Following the annual meeting of Irish Heritage Quebec in McMahon Hall of St. Patrick’s Church on Dec. 10., president Joe Lonergan and secretary-treasurer John O’Connor honoured Eileen Reid Marcil, who has spent a lifetime recording the history of shipbuilding in Quebec City. Irish Heritage Quebec chose to recognize Marcil at this time as she would be moving to Montreal the day after the meeting.

O’Connor, who said he has known Marcil for some 50 years, related that she came to Canada from England as a war bride after marrying George Marcil. After living in other parts of Canada for some years, the couple moved to Quebec City in 1954. It was about 1970 that she became interested in the history of shipbuilding. After presenting it as her doctoral thesis at Université Laval, she had her first book The Charley-Man: A History of Wooden Shipbuilding at Quebec, 1763-1893 published in 1995. In 1997, her second book, Tall Ships and Tankers: The History of the Davies Shipbuilders, was published. A French translation of the book, Au Rythme des Marées, was published in 2000.

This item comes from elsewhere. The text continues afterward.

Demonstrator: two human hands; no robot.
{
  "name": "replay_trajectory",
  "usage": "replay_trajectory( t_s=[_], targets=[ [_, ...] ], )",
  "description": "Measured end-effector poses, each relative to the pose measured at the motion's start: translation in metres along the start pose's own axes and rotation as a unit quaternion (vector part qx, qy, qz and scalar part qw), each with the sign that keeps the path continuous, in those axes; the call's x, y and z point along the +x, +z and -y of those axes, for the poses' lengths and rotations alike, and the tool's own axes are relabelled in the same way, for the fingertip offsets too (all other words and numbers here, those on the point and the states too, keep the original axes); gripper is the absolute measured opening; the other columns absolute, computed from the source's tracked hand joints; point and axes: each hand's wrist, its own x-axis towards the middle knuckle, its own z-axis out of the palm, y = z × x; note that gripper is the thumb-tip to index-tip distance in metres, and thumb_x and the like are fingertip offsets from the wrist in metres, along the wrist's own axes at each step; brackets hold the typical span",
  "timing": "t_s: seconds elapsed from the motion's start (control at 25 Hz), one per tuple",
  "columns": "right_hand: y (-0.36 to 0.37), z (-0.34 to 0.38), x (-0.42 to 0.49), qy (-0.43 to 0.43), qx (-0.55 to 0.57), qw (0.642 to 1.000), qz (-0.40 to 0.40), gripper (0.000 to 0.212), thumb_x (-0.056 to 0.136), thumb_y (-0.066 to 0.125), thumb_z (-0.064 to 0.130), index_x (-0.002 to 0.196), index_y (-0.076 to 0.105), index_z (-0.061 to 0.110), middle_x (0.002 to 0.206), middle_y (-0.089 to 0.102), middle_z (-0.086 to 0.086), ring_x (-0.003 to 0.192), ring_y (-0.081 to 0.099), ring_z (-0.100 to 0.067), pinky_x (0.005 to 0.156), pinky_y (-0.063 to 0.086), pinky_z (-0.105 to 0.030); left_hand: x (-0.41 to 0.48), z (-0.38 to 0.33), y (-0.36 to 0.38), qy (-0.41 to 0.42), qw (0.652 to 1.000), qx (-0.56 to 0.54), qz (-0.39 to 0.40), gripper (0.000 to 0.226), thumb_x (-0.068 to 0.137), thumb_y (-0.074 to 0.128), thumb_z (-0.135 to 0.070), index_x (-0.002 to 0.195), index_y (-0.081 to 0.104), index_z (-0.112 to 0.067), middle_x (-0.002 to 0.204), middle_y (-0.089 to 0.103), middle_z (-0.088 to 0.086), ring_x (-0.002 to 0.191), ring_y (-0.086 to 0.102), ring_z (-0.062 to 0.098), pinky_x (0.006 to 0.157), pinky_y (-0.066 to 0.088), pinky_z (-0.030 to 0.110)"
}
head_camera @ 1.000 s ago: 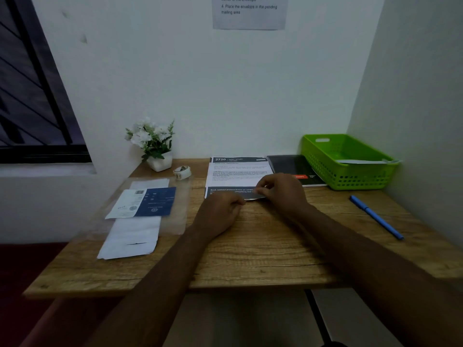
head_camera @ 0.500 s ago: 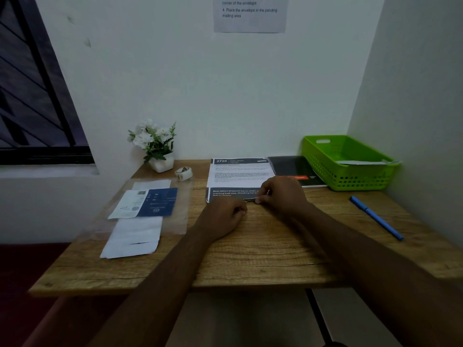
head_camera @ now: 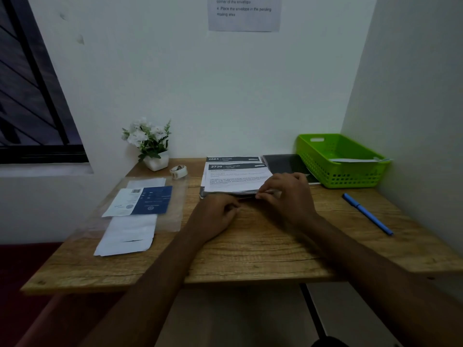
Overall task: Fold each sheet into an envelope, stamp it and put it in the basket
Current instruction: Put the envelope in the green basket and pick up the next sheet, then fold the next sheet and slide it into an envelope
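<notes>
While sheet (head_camera: 235, 179) lies on stack (head_camera: 233, 159) at desk (head_camera: 250, 249) back, right hand (head_camera: 288, 196) pinches near edge; left hand (head_camera: 215, 215) curled beside, hold unclear. Paper seems light, floppy, slippery: take near corners, peel top only.

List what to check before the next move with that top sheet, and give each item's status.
1. Grip of the right hand on the top sheet: ok, fingertips pinch its near edge.
2. Only one sheet taken: cannot tell. The near edge is blurred, and a second sheet shows behind it.
3. Is the left hand free: cannot tell, it lies curled at the stack's near edge.
4. Folding room: ok, bare wood of the table shows in front of the stack.
5. Room in the basket: ok, it holds one flat paper.
6. Stamps at hand: cannot tell, the blue-and-white card on the left is too small to read.
</notes>
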Motion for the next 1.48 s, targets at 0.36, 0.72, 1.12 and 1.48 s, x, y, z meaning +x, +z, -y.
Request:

Other books Marcil has written include: L’héritage d’Elizabeth Davie (who ran Davie Shipyards after her husband Allison Davie’s death); L’oeuvre de Narcisse Rosa, La hache et la plume; Le trois-mâts Tea Taster et le rêve d'Edmund Willoughby Sewell; L’extraordinaire exploit de Charles Wood; Le Columbus et le Baron of Renfrew, deux grands navires-radeaux de bois; Un cadeau singulier à Ringfield and Les tonneliers au Québec du XVIIe au XXe siècle, which concern the shipbuilding industry in Quebec City and Lévis.

O’Connor spoke about how Marcil had been the driving force behind the recognition of the A.C. Davie Shipyard as a National Historic Site in 1990. She was also responsible for acquiring the large model of the wooden sailing ship Royal William; the ship was later donated to the Morrin Centre.